L’immaginazione è ricca della produzione di sensi, di molteplicità effervescente, genera sensatezza ma non ferma mai i significati. Noi nel nostro camminare dobbiamo avere anche delle regole, dei ritmi nel movimento. E’ vero che siamo in un andare, ma l’andare lo dobbiamo graduare, di questo sì che siamo padroni. Nell’organizzazione della finitezza c’è anche l’organizzazione delle condizioni di verità, e, quindi, la formalizzazione dei discorsi, i codici di senso. Nel gioco dell’indeterminazione è necessario ad un certo momento trovare dei punti che stabilizzino il discorso, perché altrimenti si perderebbe il senso. Le relazioni tra gli uomini sono relazioni tra aspettative; quando mi rivolgo a un altro e gli dico qualcosa, mi aspetto che lui da questo mio dire tragga un comportamento, secondo la formula dantesca, io credea che ei credesse che io credessi, e così, di aspettativa in aspettativa, ci sarebbe una divergenza fino all’insignificanza se non si stabilissero delle regole formali di aspettativa che possono valere per me e per lui, convenzionali ma necessarie. Questo è nella logica, è nella stipulazione dei patti sociali. La legge è questo patteggiamento della verità, perché in qualche modo dobbiamo reggere all’incolmabile abisso che abitiamo, e allora di volta in volta dobbiamo trovare delle cerniere, dei passaggi, delle liane.

Il silenzio

Questa è la logica: la logica, come ben sapeva Nietzsche, è una modificazione dell’istinto, non è la ragione contro l’istinto, ma è l’uomo che ha bisogno di calcolare il mondo per reggere al suo mistero. Nulla di più istintuale della ragione. Educare vuol dire suscitare, liberare nei ragazzi questo istinto di razionalità, perché è dell’istinto capire. Questo istinto non può essere liberato se non c’è lo sforzo e la pazienza del methodos; il logos esige il methodos, ma il methodos, non deve essere mai una cosa “preparatoria a”; ci sarebbe altrimenti il metodo del metodo del metodo del metodo del metodo.. e questo sarebbe metodologismo per cui non si raggiunge mai la cosa. Noi abbiamo abbandonato la responsabilità della cosa rifugiandoci in un generico metodologismo che non la raggiunge mai. La curiosità invita a percorrere il mondo, ma la curiosità diventa dabbenaggine, perdita di tempo e accidia se non si realizza in una conquista di risultato. Si può apprendere bene tutto a partire dal fatto che si sappia fare bene una cosa sola, altrimenti la curiosità diventa peregrinazione superficiale.

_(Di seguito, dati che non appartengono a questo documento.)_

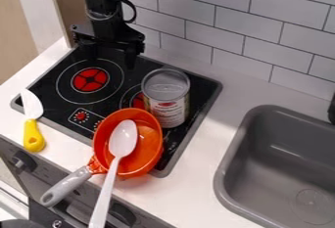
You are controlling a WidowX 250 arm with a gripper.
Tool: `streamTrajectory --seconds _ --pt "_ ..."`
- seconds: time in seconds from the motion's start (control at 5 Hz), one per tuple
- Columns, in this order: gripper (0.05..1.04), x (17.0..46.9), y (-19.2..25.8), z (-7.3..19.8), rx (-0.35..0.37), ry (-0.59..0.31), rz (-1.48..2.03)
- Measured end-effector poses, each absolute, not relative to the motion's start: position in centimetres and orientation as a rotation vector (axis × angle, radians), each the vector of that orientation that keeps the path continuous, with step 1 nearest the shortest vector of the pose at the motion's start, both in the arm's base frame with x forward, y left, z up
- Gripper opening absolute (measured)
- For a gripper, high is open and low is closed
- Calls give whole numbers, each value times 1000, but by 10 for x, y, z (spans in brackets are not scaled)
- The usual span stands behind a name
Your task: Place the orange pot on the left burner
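The orange pot (150,143) lies at the front right of the black stove top, overlapping its front edge, with its grey handle pointing to the lower left. A white spoon (123,139) rests in it, its long handle hanging out over the counter's front. The left burner (90,79) shows red with a white ring around it and nothing on it. My gripper (111,57) hangs over the back left of the stove, behind that burner, apart from the pot. Its fingers are spread, with nothing between them.
A metal can (166,97) stands right behind the pot, partly covering the right burner (137,101). A yellow-handled knife (33,119) lies at the stove's left edge. The grey sink (229,173) is on the right, and a tiled wall (235,19) rises behind.
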State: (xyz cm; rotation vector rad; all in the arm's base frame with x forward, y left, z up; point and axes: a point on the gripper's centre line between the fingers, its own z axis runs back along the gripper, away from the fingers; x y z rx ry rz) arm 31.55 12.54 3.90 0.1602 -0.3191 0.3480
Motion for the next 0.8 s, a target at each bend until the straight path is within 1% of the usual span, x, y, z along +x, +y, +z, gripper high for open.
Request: streamTrajectory --seconds 0.2,0.4,0.6,0.8 --pt "999 311 123 29 151 -284 349" --pt "999 302 126 26 133 -246 310" --pt "999 285 134 36 99 -233 222" --pt "999 262 140 42 84 -200 133"
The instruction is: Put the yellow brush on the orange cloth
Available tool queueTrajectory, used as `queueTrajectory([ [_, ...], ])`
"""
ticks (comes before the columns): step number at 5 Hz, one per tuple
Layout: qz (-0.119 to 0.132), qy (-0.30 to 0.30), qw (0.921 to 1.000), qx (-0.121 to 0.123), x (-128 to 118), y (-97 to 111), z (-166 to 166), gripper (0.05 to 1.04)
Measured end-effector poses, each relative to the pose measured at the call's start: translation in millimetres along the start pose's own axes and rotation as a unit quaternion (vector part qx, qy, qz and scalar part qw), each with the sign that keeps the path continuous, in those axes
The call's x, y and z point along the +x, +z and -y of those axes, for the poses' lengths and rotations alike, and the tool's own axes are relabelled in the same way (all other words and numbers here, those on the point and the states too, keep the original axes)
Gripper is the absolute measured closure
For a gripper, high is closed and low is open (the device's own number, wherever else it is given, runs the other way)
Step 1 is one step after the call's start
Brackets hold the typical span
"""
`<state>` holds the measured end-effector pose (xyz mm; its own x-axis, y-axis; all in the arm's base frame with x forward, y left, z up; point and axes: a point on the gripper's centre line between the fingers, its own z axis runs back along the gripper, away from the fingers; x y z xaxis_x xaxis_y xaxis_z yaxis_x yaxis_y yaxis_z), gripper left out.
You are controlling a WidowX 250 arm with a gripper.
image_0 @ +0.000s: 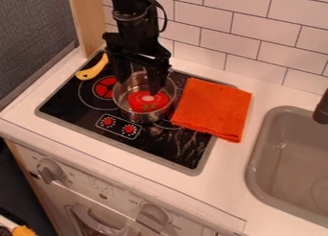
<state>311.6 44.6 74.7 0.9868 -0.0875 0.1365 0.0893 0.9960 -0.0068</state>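
Observation:
The gripper [138,80] hangs over the metal pot, open, its two fingers apart. To its left, the yellow brush [93,72] lies at the back left of the black stove top; its upper end runs up close to the gripper's left side, and its bristles cannot be made out. The orange cloth [215,108] lies flat to the right of the pot, partly over the stove's right edge and partly on the white counter.
A metal pot [145,118] holding a red object [148,101] stands on the stove top [83,112]. Right of the cloth is a grey sink [257,153] with a dark faucet [322,108]. A tiled wall runs behind, with a wooden post [87,19] at back left.

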Motion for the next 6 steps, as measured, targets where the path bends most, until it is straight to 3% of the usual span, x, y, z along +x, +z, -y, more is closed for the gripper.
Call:
queueTrajectory([
  [1, -0.016, 0.001, 0.9999, -0.004, -4, -9, 0, 0.083],
  [3, -0.022, 0.045, 0.9983, 0.029, 11, -3, -83, 0.083],
  [4, -0.029, 0.028, 0.9983, 0.041, 23, -8, -110, 0.083],
  [6, -0.058, 0.031, 0.9966, 0.050, 46, -55, -132, 0.083],
])
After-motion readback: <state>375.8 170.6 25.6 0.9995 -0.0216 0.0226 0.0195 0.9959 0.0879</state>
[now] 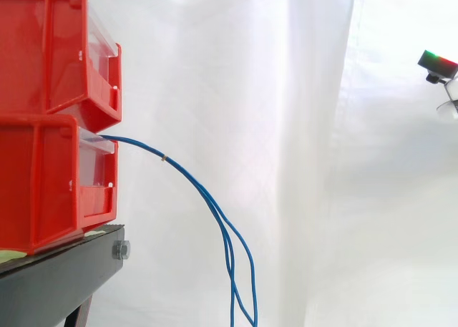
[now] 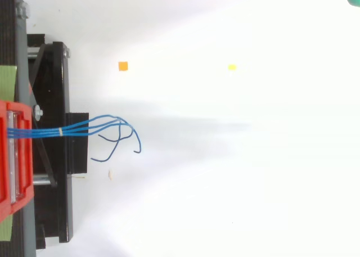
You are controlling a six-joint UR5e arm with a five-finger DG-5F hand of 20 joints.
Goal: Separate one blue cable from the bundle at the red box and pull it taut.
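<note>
the blue cables (image 2: pixel 48 133) droop rightward from the red box (image 1: pixel 43 184), well left of the hand (image 1: pixel 438 61). whether it's open, i cannot tell.

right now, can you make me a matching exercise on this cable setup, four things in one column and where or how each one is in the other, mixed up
Things:
1. blue cables
2. hand
3. black stand
4. yellow band

Places or states:
a. under the red bins
b. wrapped round the cables
c. far right, apart from the cables
d. hanging in a slack curve

Pairs: 1-d, 2-c, 3-a, 4-b
</note>
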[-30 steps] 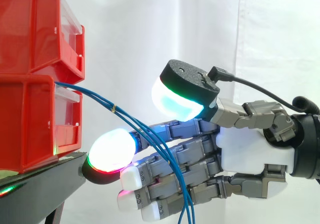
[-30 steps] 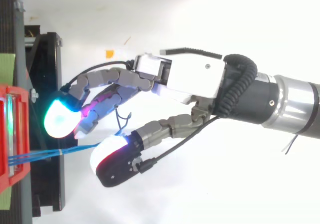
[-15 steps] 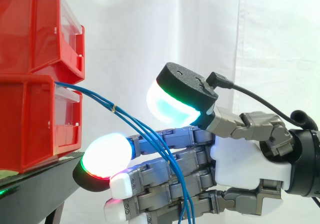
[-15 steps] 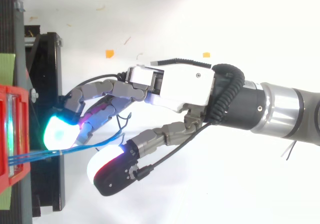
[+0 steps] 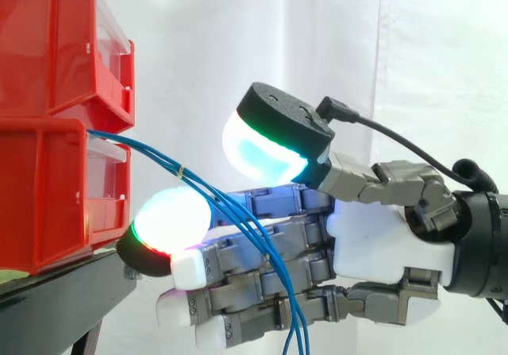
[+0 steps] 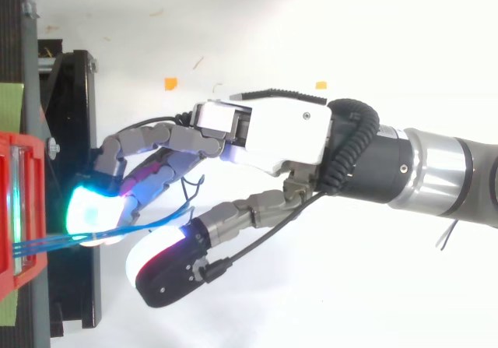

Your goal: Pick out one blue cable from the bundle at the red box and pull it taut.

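The blue cables (image 5: 163,160) run out of the lower red bin (image 5: 48,188), are gathered by a small tie (image 5: 181,171), then fan downward across the hand (image 5: 381,244). Over the last second the hand has moved closer to the bins. The thumb pad (image 5: 258,152) now sits over the strands, and a glowing fingertip (image 5: 171,218) lies under them, near the edge of the black stand (image 5: 71,287). From above, the gap between thumb and fingers has narrowed, but they are still apart and clamp nothing. The cables hang slack. I judge the hand is lining up its pinch. No single strand has been picked out yet, so all the pulling remains to do.
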Tool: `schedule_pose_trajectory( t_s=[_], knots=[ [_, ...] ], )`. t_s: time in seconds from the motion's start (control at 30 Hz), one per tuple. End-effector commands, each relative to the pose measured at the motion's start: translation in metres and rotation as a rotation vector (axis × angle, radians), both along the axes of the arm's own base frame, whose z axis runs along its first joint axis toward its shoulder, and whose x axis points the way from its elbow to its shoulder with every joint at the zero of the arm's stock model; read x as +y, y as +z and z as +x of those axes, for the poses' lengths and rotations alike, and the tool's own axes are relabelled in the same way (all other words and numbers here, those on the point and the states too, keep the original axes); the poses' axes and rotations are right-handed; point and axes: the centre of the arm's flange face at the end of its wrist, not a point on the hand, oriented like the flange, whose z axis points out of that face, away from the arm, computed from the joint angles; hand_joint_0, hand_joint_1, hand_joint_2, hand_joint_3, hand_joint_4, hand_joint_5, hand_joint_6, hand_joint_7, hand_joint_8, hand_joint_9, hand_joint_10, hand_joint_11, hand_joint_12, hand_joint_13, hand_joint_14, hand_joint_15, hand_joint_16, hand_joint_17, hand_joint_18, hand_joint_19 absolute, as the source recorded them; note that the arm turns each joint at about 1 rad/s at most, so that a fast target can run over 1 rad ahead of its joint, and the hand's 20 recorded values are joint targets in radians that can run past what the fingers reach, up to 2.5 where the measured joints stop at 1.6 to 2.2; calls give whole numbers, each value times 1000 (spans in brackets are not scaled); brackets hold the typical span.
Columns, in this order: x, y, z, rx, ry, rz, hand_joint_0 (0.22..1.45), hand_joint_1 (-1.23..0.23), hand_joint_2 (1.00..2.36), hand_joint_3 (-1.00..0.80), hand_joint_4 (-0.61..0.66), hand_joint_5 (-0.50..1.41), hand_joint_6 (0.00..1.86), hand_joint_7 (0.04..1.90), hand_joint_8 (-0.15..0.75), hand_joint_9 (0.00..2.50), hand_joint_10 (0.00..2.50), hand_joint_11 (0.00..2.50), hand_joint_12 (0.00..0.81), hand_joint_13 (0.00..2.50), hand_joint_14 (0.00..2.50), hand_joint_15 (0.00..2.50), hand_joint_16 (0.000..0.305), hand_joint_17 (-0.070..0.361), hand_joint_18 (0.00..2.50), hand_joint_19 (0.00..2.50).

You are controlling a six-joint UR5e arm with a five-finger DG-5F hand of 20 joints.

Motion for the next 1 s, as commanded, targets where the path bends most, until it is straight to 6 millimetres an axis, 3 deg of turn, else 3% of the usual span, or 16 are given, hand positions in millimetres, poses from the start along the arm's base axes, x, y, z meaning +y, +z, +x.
schedule_pose_trajectory(
  t_s=[0.0, 0.47, 0.73, 0.97],
  knots=[
    [0, 4, 2, -7, 0, 1, 609, -695, 1007, -403, 106, -100, 503, 1078, 238, 876, 17, 399, 280, 689, 12, 281, 45, 100, 520, 451],
    [8, 4, 2, -3, 22, 2, 620, -694, 1010, -370, 66, -88, 503, 1168, 231, 883, 18, 428, 281, 706, 13, 300, 45, 101, 538, 475],
    [9, 4, 2, 3, 23, 2, 649, -702, 1015, -206, 50, -78, 502, 1249, 241, 898, 17, 444, 286, 726, 15, 306, 47, 105, 567, 476],
    [9, 4, 2, 3, 25, 2, 642, -719, 1013, -228, 51, -75, 501, 1273, 244, 911, 17, 463, 289, 741, 14, 331, 47, 106, 584, 489]
  ],
)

Per dare un methodos, a questo odos, ritmo, l’ultima cosa che mi pare importante rilevare è relativa non tanto alle dimensioni del pensiero ma, chiamiamole così, alle condizioni della mente, alle condizioni dell’anima. Tutto quello che ho detto credo che abbia sufficientemente mostrato come il pensiero è comunicazione, e come sia indescrivibile un pensare che non sia comunicare, ma la comunicazione comunica soltanto se c’è un contromovimento che in certo senso la blocca e la critica. La parola risuona solo nel silenzio, la parola originaria della creazione, “e Dio disse”. Se non c’è il silenzio, la parola non risuona, c’è la confusione. E’ importante, perché vi sia comunicazione, che questa comunicazione risuoni in un silenzio che non è l’assenza di parola ma è l’ascolto della sua attesa. La parola comunica se è attesa, se non annulla l’ascolto, riportandolo nella performance stessa della comunicazione. Si parlava dei media, della televisione: la televisione annulla l’ascolto perché è implacabile, non fa ascoltare il silenzio e quindi non può sorgere la domanda: “è vero?”. In tal modo si sviluppa la mimesi performativa per cui quella parola è sempre un ordine e non è mai una verità, un sapere ascoltare, un sapersi ascoltare. Allora la comunicazione ha bisogno dell’interrogazione, deve risuonare nel silenzio, perché solo nel silenzio la parola può essere accolta come una semente e meditata, altrimenti si vanifica in brusio in rumore.